TASK DESCRIPTION:
Go through the listing that follows and write it out exactly. Drop the pictures.

DATASET CONTENT:
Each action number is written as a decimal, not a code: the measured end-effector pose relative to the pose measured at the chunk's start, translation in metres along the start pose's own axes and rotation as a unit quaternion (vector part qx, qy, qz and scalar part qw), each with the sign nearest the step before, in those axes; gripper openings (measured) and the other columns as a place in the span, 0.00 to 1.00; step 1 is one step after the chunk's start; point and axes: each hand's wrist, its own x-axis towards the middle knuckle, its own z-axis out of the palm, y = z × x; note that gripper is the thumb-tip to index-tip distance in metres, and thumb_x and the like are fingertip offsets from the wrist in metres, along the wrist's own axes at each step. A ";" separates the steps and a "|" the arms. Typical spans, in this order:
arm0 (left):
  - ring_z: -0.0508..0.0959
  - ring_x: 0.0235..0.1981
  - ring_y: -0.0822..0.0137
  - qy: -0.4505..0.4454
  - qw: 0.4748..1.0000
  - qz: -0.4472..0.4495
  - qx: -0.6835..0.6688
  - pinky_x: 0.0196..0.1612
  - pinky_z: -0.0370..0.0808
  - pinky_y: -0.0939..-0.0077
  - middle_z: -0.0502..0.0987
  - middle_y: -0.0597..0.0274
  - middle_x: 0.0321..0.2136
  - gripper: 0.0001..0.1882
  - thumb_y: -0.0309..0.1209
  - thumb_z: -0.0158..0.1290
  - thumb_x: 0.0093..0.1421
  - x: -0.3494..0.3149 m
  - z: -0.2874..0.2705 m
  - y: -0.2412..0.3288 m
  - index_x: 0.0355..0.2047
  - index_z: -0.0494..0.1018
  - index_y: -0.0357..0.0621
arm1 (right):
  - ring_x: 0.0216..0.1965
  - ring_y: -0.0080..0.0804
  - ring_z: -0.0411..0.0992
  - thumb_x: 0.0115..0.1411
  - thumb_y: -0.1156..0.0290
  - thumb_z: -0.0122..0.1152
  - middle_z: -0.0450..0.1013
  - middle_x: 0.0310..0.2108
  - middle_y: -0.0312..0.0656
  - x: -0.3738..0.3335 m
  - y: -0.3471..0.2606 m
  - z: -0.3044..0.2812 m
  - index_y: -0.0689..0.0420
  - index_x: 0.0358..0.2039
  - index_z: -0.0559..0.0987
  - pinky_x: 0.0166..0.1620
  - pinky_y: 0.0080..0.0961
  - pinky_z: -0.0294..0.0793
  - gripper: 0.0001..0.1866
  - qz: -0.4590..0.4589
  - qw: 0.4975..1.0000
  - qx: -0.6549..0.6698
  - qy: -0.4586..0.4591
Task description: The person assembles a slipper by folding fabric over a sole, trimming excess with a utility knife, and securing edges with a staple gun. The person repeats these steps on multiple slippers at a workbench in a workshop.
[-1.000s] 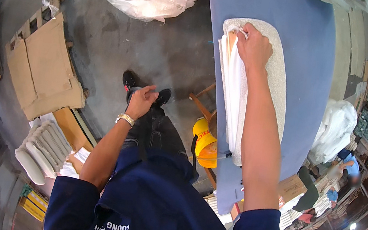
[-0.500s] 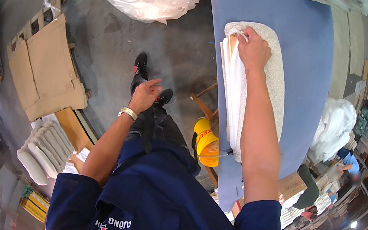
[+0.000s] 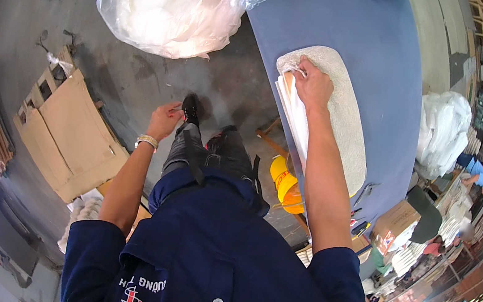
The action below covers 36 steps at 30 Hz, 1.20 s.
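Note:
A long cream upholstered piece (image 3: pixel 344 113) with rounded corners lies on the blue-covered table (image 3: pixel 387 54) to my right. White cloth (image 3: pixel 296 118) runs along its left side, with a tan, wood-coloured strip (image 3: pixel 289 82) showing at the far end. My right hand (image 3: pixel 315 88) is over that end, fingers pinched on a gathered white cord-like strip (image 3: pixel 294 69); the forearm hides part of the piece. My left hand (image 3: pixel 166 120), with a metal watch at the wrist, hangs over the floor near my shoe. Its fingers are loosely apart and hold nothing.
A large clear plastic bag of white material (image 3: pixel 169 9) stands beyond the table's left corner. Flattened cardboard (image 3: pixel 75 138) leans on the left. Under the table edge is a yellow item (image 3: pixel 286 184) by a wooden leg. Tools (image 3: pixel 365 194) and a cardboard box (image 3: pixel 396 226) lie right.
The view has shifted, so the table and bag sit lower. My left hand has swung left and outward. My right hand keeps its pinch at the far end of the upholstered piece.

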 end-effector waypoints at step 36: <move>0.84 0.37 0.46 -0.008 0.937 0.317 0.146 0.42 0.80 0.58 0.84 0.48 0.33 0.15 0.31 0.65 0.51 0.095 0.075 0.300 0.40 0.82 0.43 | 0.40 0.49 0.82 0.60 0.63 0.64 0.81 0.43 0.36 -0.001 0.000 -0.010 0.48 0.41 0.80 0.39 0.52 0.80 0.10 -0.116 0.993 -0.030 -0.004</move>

COMPLETED TASK:
Each action number is written as a decimal, not a code: the measured end-effector pose relative to the pose measured at the chunk's start, translation in metres along the start pose's own axes and rotation as a unit quaternion (vector part qx, qy, qz and scalar part qw), each with the sign nearest the step before, in those axes; gripper openings (measured) and the other columns as a place in the span, 0.00 to 1.00; step 1 is one step after the chunk's start; point and axes: each hand's wrist, its own x-axis towards the middle knuckle, its own z-axis out of the palm, y = z × x; note that gripper is the thumb-tip to index-tip distance in metres, and thumb_x and the like are fingertip offsets from the wrist in metres, along the wrist's own axes at each step. A ";" separates the steps and a "|" the arms. Typical spans, in this order:
arm0 (left):
  - ring_z: -0.0508..0.0959
  - ring_x: 0.0235..0.1981
  - ring_y: -0.0822..0.0137
  - qy: -0.4505..0.4454
  - qw: 0.4748..1.0000
  - qz: -0.4472..0.4495
  - qx: -0.6835..0.6688
  - pinky_x: 0.0196..0.1612
  - pinky_z: -0.0370..0.0808
  - pinky_y: -0.0939..-0.0077
  - middle_z: -0.0502..0.0987
  - middle_y: -0.0597..0.0274
  - middle_x: 0.0321..0.2136
  - gripper: 0.0001..0.1882
  - thumb_y: -0.0309..0.1209
  - thumb_z: -0.0158..0.1290
  - thumb_x: 0.0093..0.1421
  - x: -0.3494..0.3149 m
  - z: -0.2874..0.2705 m
  - y: -0.2412..0.3288 m
  - index_x: 0.0355..0.2047
  - index_z: -0.0494..0.1018
  - index_y: -0.0357..0.0621
arm1 (right):
  - ring_x: 0.0216..0.1965
  - ring_y: -0.0080..0.0804
  - ring_z: -0.0411..0.0992
  - thumb_x: 0.0115..0.1411
  - thumb_y: -0.1156..0.0290
  - thumb_z: -0.0122..0.1152
  - middle_z: -0.0450..0.1013
  - middle_x: 0.0310..0.2108
  - middle_y: -0.0312..0.0656
  - x: -0.3738..0.3335 m
  - y: -0.3471..0.2606 m
  - z: -0.3044..0.2812 m
  - index_y: -0.0689..0.0420
  - index_x: 0.0358..0.2039
  - index_z: -0.0559..0.0987
  - pinky_x: 0.0166..0.1620
  - pinky_y: 0.0080..0.0961
  - pinky_z: -0.0294..0.0793
  - gripper: 0.0001..0.1866
  - qz: -0.4590..0.4589
  - qw: 0.4975..1.0000
  - qx: -0.6549..0.6698
  - qy: -0.4586..0.4591
Task description: The person assembles a slipper by folding fabric over a sole, trimming excess with a utility knife, and securing edges with a staple gun. The person repeats these steps on multiple slippers at a workbench in a workshop.
[-1.000s] 
[-0.500s] 
[+0.000s] 
The action below covers 36 steps at 30 Hz, 1.20 s.
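Note:
A long cream upholstered piece (image 3: pixel 344 113) with rounded corners lies on the blue-covered table (image 3: pixel 387 54) to my right. White cloth (image 3: pixel 296 118) runs along its left side, with a tan, wood-coloured strip (image 3: pixel 289 82) showing at the far end. My right hand (image 3: pixel 315 88) is over that end, fingers pinched on a gathered white cord-like strip (image 3: pixel 294 69); the forearm hides part of the piece. My left hand (image 3: pixel 166 120), with a metal watch at the wrist, hangs over the floor near my shoe. Its fingers are loosely apart and hold nothing.
A large clear plastic bag of white material (image 3: pixel 169 9) stands beyond the table's left corner. Flattened cardboard (image 3: pixel 75 138) leans on the left. Under the table edge is a yellow item (image 3: pixel 286 184) by a wooden leg. Tools (image 3: pixel 365 194) and a cardboard box (image 3: pixel 396 226) lie right.
The view has shifted, so the table and bag sit lower. My left hand has swung left and outward. My right hand keeps its pinch at the far end of the upholstered piece.
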
 end-effector waypoints at step 36: <move>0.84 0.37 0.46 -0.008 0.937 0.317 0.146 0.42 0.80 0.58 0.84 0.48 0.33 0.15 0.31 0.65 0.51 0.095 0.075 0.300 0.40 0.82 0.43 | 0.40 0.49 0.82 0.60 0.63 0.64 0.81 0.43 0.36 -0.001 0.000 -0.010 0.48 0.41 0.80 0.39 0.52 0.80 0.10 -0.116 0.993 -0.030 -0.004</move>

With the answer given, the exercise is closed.